■ **What you have to do**
Within the material below, transcribe exactly the lines from the one holding "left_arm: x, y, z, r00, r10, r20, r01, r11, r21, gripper" through the one holding "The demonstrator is", keeping both ends and skipping the rest.

■ **Given material**
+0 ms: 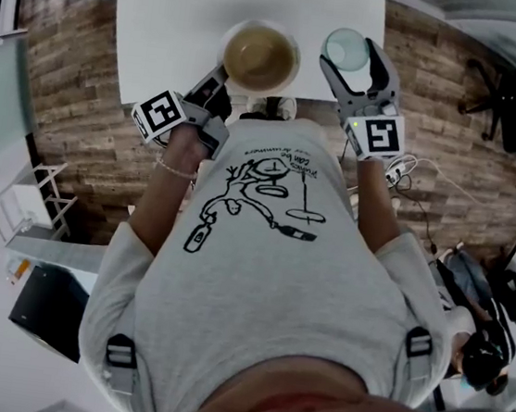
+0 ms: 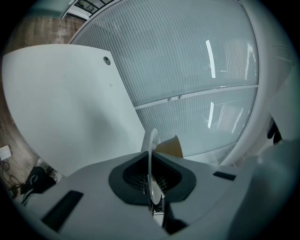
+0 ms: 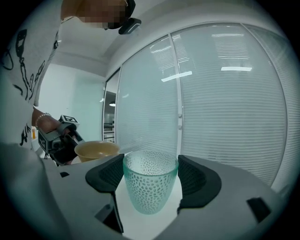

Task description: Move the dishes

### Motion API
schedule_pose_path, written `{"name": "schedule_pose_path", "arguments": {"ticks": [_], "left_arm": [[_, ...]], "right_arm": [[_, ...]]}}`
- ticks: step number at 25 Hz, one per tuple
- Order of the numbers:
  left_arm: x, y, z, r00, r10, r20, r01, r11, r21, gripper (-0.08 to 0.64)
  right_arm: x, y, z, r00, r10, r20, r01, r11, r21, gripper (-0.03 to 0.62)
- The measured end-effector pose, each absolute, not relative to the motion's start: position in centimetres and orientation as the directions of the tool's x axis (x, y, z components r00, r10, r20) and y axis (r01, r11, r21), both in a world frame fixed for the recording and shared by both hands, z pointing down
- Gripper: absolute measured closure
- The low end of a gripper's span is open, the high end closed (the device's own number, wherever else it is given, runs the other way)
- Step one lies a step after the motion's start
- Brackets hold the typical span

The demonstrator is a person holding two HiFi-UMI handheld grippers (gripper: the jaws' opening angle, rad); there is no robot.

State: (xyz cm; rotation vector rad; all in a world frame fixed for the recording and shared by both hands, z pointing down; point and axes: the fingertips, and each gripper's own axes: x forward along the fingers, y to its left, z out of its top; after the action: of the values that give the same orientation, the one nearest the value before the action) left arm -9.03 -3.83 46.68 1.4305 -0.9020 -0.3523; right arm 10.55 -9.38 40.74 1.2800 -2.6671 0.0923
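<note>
**Head view.** A white table (image 1: 167, 31) lies at 12 o'clock over a wood-plank floor (image 1: 83, 114). At its near edge a tan-lined bowl (image 1: 260, 58) sits at 11 o'clock of the torso and a smaller teal glass (image 1: 345, 48) at 1 o'clock. The two are close together but apart. This view alone shows both dishes against the table. It does not show whether either one rests on it.

**Left gripper view.** Only here is the bowl's wall seen edge-on. It appears as a thin white rim standing upright between the dark pads. The left gripper (image 1: 219, 79) has its jaws closed narrowly on that rim. The table spreads at 10 o'clock and a glazed wall with blinds (image 2: 197, 61) at 1 o'clock.

**Right gripper view.** Only here does the glass's dimpled surface show. The glass stands upright, and the right gripper (image 1: 348, 62) has its pads set against the two sides of it. The bowl and the left gripper appear at 9 o'clock.

**Pose.** Both forearms reach forward toward 12 o'clock. Each gripper's marker cube (image 1: 160, 114) faces up.
</note>
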Motion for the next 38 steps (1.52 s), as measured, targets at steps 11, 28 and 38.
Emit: {"name": "schedule_pose_path", "arguments": {"ticks": [11, 28, 38], "left_arm": [[-9.0, -3.9, 46.6, 0.636, -0.704, 0.315, -0.290, 0.160, 0.944, 0.549], [-9.6, -4.0, 46.9, 0.629, -0.703, 0.331, -0.302, 0.171, 0.938, 0.550], [-9.1, -3.6, 47.3, 0.632, -0.698, 0.338, -0.305, 0.177, 0.936, 0.550]], "right_arm": [[10.9, -9.7, 46.7, -0.604, -0.759, 0.243, -0.777, 0.629, 0.034, 0.229], [11.3, -11.2, 55.2, -0.571, -0.752, 0.331, -0.800, 0.600, -0.015, 0.229], [12.5, -11.9, 58.7, -0.547, -0.748, 0.375, -0.813, 0.581, -0.026, 0.229]]}}
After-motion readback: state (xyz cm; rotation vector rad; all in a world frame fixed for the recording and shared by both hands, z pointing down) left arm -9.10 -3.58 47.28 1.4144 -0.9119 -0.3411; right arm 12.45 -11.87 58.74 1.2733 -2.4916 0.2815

■ **Task solution**
  left_arm: x, y, z, r00, r10, r20, r01, r11, r21, gripper (-0.08 to 0.64)
  right_arm: x, y, z, r00, r10, r20, r01, r11, r21, gripper (-0.03 to 0.62)
- The measured end-effector pose, each absolute, not relative to the motion's start: position in centimetres and orientation as the directions of the tool's x axis (x, y, z components r00, r10, r20) and y axis (r01, r11, r21), both in a world frame fixed for the recording and shared by both hands, z pointing down
- Gripper: absolute measured closure
- The low end of a gripper's span is open, the high end closed (the device's own number, wherever else it is given, runs the other way)
- Step one lies a step after the motion's start
- Brackets hold the typical span

The demonstrator is a person holding two HiFi-UMI handheld grippers (gripper: the jaws' opening angle, rad); there is no robot.

Nothing else is needed to finish the exercise.